Stormwater management should also be considered. Heavy rainfall can carry microplastics from construction materials or disturbed soils into storm drains or directly into the ground. Erosion control measures, such as silt fencing, sediment basins and vegetative buffers, can prevent microplastics from migrating to the subsurface. “Contractors are not just builders, they’re stewards of the environment,” said Siddiqua. “It’s about being proactive rather than reactive.”
Currently, there are few infrastructure regulations that specifically address microplastic contamination, and Siddiqua says this gap needs attention. She advocates for environmental impact assessments that specifically consider microplastic risks, especially in projects near groundwater or surface water. “We need to build microplastic prevention into the permitting process,” she said. “This includes guidelines on material selection, site remediation and long-term monitoring.” She also supports stricter controls on the use and disposal of polymer-based construction materials. As the industry transitions toward more sustainable practices, durability and degradation resistance should be major considerations when selecting materials for below-grade use.

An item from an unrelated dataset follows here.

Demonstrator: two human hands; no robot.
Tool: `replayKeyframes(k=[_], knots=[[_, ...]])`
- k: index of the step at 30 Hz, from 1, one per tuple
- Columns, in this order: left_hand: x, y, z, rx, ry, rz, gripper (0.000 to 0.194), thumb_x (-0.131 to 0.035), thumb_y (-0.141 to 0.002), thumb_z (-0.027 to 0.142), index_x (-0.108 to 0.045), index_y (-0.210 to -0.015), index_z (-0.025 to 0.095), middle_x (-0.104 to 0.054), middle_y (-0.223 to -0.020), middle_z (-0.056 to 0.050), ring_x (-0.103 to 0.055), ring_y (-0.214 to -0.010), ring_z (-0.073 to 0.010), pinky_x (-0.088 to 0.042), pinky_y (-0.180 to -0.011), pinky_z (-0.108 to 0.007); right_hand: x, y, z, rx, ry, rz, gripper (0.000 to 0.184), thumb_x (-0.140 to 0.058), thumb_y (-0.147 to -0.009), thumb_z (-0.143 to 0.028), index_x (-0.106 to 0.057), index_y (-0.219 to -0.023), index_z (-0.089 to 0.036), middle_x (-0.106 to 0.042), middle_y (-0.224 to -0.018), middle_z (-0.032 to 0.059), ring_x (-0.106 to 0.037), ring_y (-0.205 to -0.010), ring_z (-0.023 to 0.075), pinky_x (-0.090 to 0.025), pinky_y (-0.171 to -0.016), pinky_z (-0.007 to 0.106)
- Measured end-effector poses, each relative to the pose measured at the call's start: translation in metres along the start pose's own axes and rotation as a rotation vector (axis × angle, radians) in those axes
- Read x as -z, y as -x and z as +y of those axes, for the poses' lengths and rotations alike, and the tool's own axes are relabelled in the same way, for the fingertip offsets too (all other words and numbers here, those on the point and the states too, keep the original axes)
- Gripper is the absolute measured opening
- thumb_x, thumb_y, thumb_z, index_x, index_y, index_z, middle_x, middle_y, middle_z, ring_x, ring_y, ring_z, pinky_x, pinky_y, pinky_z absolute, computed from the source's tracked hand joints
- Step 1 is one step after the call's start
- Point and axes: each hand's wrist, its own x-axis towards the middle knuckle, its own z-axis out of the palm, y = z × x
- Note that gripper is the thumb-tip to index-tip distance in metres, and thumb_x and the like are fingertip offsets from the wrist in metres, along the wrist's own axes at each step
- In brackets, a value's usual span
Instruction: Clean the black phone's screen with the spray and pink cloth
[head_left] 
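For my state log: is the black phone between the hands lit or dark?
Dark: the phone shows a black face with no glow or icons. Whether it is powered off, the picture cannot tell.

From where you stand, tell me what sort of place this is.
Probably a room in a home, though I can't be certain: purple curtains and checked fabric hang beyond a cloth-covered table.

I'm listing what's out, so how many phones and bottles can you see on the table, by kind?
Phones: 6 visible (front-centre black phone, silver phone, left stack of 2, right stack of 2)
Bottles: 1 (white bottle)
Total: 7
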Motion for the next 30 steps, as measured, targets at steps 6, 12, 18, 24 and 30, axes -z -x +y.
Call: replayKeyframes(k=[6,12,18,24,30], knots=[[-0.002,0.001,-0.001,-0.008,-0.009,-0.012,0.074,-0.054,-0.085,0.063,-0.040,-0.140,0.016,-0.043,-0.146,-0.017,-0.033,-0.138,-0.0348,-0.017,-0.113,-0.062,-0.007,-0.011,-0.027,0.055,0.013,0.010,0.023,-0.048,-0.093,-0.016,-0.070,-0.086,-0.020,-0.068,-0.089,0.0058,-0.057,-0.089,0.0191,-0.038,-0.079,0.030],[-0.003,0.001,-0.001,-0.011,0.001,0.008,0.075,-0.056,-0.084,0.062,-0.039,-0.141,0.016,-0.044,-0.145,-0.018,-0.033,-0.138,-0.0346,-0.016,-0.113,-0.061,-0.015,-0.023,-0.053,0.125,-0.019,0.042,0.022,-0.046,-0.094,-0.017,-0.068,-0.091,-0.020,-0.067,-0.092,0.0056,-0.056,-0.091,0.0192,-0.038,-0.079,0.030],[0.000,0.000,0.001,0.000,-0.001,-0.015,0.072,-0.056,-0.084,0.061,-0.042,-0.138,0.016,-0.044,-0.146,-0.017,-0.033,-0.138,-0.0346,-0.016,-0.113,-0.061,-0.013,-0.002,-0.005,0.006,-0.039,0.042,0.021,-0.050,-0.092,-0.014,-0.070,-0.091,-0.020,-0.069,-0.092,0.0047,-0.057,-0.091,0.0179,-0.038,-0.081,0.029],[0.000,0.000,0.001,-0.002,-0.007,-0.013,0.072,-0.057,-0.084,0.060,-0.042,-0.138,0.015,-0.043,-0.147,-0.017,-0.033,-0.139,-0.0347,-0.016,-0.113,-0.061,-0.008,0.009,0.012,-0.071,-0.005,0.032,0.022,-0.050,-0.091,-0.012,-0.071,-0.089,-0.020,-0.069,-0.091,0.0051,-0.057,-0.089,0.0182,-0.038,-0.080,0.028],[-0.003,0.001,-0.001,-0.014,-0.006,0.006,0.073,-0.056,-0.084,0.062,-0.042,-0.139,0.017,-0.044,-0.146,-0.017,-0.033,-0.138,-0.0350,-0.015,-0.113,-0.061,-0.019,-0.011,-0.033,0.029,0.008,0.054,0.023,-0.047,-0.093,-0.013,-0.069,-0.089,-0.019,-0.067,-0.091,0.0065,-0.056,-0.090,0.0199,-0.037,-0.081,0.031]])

Detecting microplastics in the subsurface environment is challenging, but advances in testing are making it more feasible. Common methods include density separation and filtration to isolate microplastic particles from soil or water samples, followed by microscopy with Fourier Transform Infrared spectroscopy or Raman spectroscopy to determine their composition.
Since microplastics often act as vectors for other pollutants, testing for co-contaminants such as PCBs and heavy metals is also important. In combination with tracer tests and groundwater flow monitoring, this approach can help contractors understand how microplastics and associated toxins may be transported underground. Siddiqua emphasizes that early testing can serve as both a diagnostic and a preventative tool. “If you know what’s in the ground and how it moves, you can design your construction plan to minimize impact,” she said.
With climate change, urbanization and past industrial activities all influencing subsurface conditions, deep foundation contractors are increasingly operating in complex environmental landscapes. Preventing microplastic contamination in groundwater isn’t only a matter of engineering, it’s a responsibility to protect the environment and public health. “The technology exists. The knowledge exists,” Siddiqua said. “Now, it’s about implementation. The deep foundation industry has a real opportunity to lead by example.”